Unemployment Updates

On Monday 5/25 the unemployment assistance telecenter will be closed in observance of Memorial Day. They'll resume normal hours of operation on Tuesday 5/26. Please be advised that payments may be delayed since banks are also closed on Monday.

Beginning 5/21, UI claimants, who are eligible for extended benefits under Pandemic Emergency Unemployment Compensation (PEUC), will be able to claim through the UI Online system.

PEUC provides up to 13 additional weeks of benefits to an individual who has exhausted all rights to any regular unemployment compensation and who meets other eligibility requirements of the CARES Act. Claimants may be eligible for these federal benefits now available through UI Online.

Having Issues Applying

If you continue to struggle to secure a successful unemployment claim or call back, please do not hesitate to reach out to my office by email with the following information:

Full name: Address: Phone: Email: Last 4 SSN: Last Employer: Claimant ID: Details: Ask:

Returning To Work Guidance

The Department of Unemployment Assistance posted information on returning to work as it relates to unemployment insurance. You can find guidance for workers here and for employers here.

Town Halls

The Department of Unemployment Assistance continues to offer virtual town halls that provide information on how to apply for unemployment assistance.

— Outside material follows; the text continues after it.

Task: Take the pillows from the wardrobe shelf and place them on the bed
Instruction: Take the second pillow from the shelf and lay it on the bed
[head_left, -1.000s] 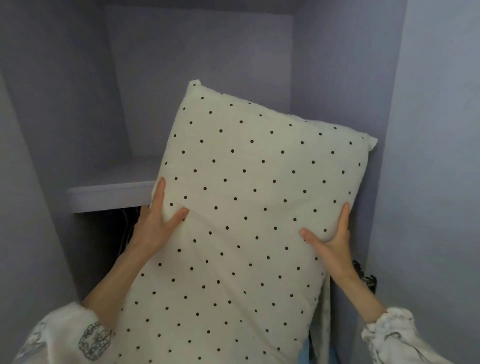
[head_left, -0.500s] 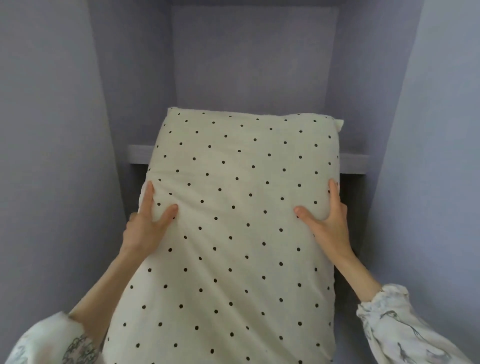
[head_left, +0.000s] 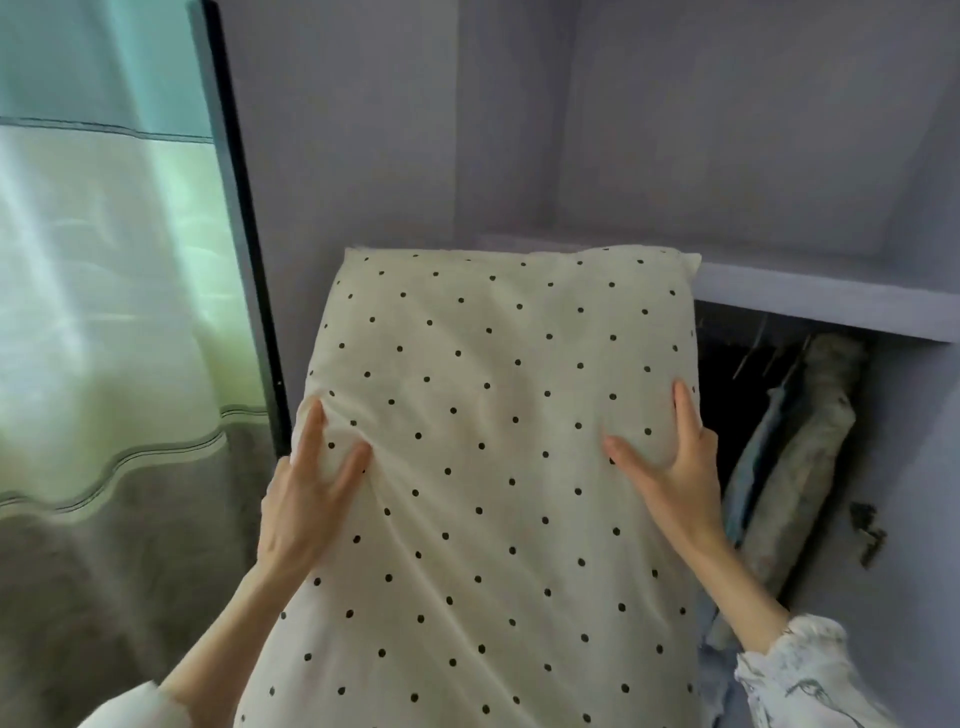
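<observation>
Turning left since a moment ago, you hold the pillow clear of the shelf, left hand and right hand clamped on its sides; curtain now visible, bed unseen.

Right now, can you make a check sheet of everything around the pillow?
Surface: wardrobe shelf, lilac; nothing seen on the part in view.
Job's things: one spotted pillow, held up in front of the shelf; bed not in view.
Clutter: hanging clothes below the shelf.
Hands: left hand and right hand grip the pillow's two sides.
Cables: nothing seen.
Surroundings: curtain on the left, dark frame beside it, lilac walls.
</observation>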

Health Insurance - Extended Enrollment Period Through 6/23/20

In response to the coronavirus (COVID-19) outbreak, an extended enrollment period is available now through June 23, 2020 for qualified Massachusetts residents who are uninsured (without needing a qualifying life event).

If you do not have health insurance, or if you have health insurance that was bought somewhere other than the Health Connector, now is a good time to look at options to see if you can find a more affordable plan. May 23, 2020 was the deadline to select and pay for health insurance coverage through the Health Connector for coverage effective June 1, 2020. Any enrollment after May 23, 2020 will result in coverage effective July 1, 2020.

The bulletin providing more information on this extension can be found here

Virtual District Office Hours Pilot will continue per our usual office hours schedule: on the 2nd and 3rd Fridays of each month from 9-10:30 AM. If you live in the 11th Suffolk district (check here:, sign up for a 15 min slot on either 6/12 or 6/19.

Federal Updates

The IRS established a special phone line for taxpayers with questions about their Economic Impact Payments. The phone number to call is 800-919-9835.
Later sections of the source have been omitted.